“Fedeltà”: recensione del romanzo di Marco Missiroli edito da Einaudi

Carlo e Margherita e "il malinteso" che scombina le loro vite, in un bel racconto introspettivo

Ci sono libri (romanzi, racconti, opere teatrali) che, nonostante la moda e le possibilità di profitto, sarebbe bene NON adattare per il piccolo o grande schermo. Vuoi perché la trama non si presta, per la sua complessità magari, a venire trasposta; vuoi perché lo stile dell’autore è troppo particolare e sarebbe impossibile renderlo davvero bene per immagini.

Fedeltà” di Marco Missiroli, edito da Einaudi, vincitore nel 2019 del Premio Strega Giovani, secondo me rientra a pieno titolo nella categoria. E lo dico a priori e a prescindere, dopo averlo letto e senza aver visto l’omonima serie Netflix con protagonisti Michele Riondino e Lucrezia Guidone (qui la recensione della nostra Federica Rizzo).

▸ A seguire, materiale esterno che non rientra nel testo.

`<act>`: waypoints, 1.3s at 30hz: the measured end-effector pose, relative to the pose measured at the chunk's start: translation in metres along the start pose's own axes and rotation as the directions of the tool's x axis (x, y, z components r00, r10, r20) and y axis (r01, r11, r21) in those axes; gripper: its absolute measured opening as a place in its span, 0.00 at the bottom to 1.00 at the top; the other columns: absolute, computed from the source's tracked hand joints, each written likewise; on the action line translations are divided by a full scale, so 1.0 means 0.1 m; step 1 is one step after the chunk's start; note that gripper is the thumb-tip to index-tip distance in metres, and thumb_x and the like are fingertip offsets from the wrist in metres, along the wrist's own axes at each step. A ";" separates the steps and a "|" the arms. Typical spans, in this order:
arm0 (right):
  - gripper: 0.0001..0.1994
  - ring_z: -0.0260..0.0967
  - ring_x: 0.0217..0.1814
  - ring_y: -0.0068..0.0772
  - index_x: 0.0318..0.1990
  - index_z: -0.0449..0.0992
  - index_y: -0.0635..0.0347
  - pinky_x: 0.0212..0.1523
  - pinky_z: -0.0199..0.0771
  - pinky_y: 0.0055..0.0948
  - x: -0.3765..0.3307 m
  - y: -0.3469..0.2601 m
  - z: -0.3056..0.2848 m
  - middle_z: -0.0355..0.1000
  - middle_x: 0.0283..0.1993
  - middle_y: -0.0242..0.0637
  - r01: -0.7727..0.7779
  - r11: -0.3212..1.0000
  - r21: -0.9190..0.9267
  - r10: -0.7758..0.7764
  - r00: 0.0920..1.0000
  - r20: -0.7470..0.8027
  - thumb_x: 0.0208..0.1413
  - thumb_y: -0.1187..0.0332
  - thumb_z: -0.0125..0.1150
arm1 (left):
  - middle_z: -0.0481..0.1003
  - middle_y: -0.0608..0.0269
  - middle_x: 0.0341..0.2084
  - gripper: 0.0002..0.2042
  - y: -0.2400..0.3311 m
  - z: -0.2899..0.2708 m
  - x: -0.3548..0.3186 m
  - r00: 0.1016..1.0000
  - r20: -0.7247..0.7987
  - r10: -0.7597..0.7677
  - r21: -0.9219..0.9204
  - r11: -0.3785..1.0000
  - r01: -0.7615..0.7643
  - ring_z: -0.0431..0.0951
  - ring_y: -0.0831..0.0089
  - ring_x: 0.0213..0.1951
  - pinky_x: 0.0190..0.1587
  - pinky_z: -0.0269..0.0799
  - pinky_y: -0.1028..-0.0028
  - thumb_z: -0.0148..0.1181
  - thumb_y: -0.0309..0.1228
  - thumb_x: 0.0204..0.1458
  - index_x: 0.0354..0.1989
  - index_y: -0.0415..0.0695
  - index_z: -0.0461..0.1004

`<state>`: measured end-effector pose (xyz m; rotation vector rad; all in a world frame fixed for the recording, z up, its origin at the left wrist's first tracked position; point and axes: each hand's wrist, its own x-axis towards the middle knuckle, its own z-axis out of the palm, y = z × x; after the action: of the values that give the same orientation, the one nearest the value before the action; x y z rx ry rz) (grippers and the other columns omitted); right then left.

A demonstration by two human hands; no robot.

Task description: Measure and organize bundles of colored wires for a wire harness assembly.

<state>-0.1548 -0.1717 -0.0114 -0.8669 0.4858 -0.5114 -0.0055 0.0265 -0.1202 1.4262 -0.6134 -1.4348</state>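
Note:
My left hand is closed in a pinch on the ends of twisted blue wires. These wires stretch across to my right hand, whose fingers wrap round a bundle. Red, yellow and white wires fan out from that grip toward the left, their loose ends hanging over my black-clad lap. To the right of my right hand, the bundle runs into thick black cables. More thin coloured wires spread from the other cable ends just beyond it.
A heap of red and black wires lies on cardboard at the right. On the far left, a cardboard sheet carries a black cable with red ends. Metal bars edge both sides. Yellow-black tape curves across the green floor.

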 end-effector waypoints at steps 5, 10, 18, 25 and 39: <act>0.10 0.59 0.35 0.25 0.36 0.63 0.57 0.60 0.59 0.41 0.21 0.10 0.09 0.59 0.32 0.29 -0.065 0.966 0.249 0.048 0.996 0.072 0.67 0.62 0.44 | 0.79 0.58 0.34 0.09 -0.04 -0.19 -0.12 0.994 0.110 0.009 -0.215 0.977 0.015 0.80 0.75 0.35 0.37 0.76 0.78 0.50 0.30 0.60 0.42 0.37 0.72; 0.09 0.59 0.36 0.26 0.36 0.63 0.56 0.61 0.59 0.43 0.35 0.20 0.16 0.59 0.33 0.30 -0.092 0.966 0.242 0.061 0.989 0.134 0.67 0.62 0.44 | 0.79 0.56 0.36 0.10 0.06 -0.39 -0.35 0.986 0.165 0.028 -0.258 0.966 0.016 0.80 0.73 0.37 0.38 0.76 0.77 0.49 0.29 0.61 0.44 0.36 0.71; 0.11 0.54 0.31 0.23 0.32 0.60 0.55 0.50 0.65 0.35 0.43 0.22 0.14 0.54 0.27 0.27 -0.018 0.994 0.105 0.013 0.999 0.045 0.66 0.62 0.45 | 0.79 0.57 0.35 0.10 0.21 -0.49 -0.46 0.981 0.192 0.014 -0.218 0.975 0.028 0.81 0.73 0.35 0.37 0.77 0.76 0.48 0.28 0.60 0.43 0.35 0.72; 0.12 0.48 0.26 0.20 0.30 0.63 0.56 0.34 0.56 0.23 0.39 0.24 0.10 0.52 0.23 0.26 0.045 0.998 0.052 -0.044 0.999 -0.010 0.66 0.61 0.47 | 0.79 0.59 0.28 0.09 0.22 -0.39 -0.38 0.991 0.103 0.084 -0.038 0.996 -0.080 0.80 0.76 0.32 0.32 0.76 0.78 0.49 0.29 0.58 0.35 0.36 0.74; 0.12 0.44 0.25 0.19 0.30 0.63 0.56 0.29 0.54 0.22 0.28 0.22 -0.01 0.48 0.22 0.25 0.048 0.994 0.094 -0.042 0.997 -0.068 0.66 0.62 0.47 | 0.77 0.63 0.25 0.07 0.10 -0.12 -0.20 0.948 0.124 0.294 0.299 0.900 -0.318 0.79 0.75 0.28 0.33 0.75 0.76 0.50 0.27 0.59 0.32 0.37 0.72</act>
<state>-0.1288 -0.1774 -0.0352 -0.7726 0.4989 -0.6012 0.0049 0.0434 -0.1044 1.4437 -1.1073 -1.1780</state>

Carlo e Margherita sono una coppia “normale”: agente immobiliare lei, docente part-time di scrittura creativa, con velleità da scrittore mai realizzate, lui. Il loro matrimonio non è in crisi, tra loro c’è ancora una forte intesa, anche sessuale. Ma a incrinare la superficie del loro rapporto arriva “il malinteso”, come i due lo hanno definito. 

Carlo è stato visto nel bagno dell’università insieme a una studentessa, Sofia: «Si è sentita male, l’ho soccorsa», racconta al rettore, ai colleghi, alla moglie, e la ragazza conferma la sua versione. Ma il dubbio si insinua comunque tra loro, e quel presunto tradimento diventa una sorta di ossessione per lui, un’alibi per le fantasie di lei.

Messa in questi termini – estremamente stringati – la trama di “Fedeltà” potrebbe sembrare adatta a una trasposizione seriale. Eppure non lo è, davvero. Perché Carlo e Margherita non sono che due dei diversi personaggi il cui punto di vista Missiroli racconta in queste pagine, quasi senza interruzioni, in un fluire morbido e naturale tra uno e l’altro e l’altro e l’altro.

“Fedeltà” non è un romanzo facilmente adattabile per il suo stile, per la sua storia e soprattutto per la profondità di quello che racconta. Alcuni passaggi sono di una delicatezza estrema, altri forti e quasi duri, tutti sono accomunati dall’approfondimento psicologico di chi prende la parola. E personalmente trovo difficile immaginare che uno sceneggiatore, per quanto bravo, sia stato capace di rendere un tale caleidoscopio di spunti, suggestioni, riflessioni. Il mezzo televisivo/seriale non si presta, ecco tutto. 

È il bello dei romanzi, almeno dei bei romanzi introspettivi contemporanei come questo: la pagina offre possibilità espressive illimitate. Si possono giustapporre pensieri sul presente e ricordi del passato, si può parlare della strada di Milano che stiamo attraversando e il paragrafo successivo di un profumo legato all’infanzia, senza che questo incida sulla tenuta della storia o sulla coesione. E si può farlo per uno, due, dieci personaggi. La scrittura permette di essere fluidi, naturali, di raccontare la vita per quello che è

In “Fedeltà”, Missiroli – che avevo già apprezzato nel 2015 con “Atti osceni in luogo privato” – ci riesce. Carlo e Margherita sono credibili e reali, ma altrettanto – se non di più! – lo sono i cosiddetti “comprimari”, che però comprimari non sono: la studentessa Sofia, originaria di Rimini, che fa la cameriera e al contempo segue un corso di scrittura creativa; il fisioterapista Andrea, con il suo rapporto non pacificato con se stesso; Anna, la mamma di Margherita, vedova, per una vita sarta. 

Ciascuno di questi personaggi non ci racconta tanto e solo la sua storia, ma ci porta letteralmente dentro la sua vita. Ci fa sentire le sue emozioni, pensare i suoi pensieri, provare le sue emozioni. In un flusso davvero bello di parole, fino al finale tragico, lirico e perfetto.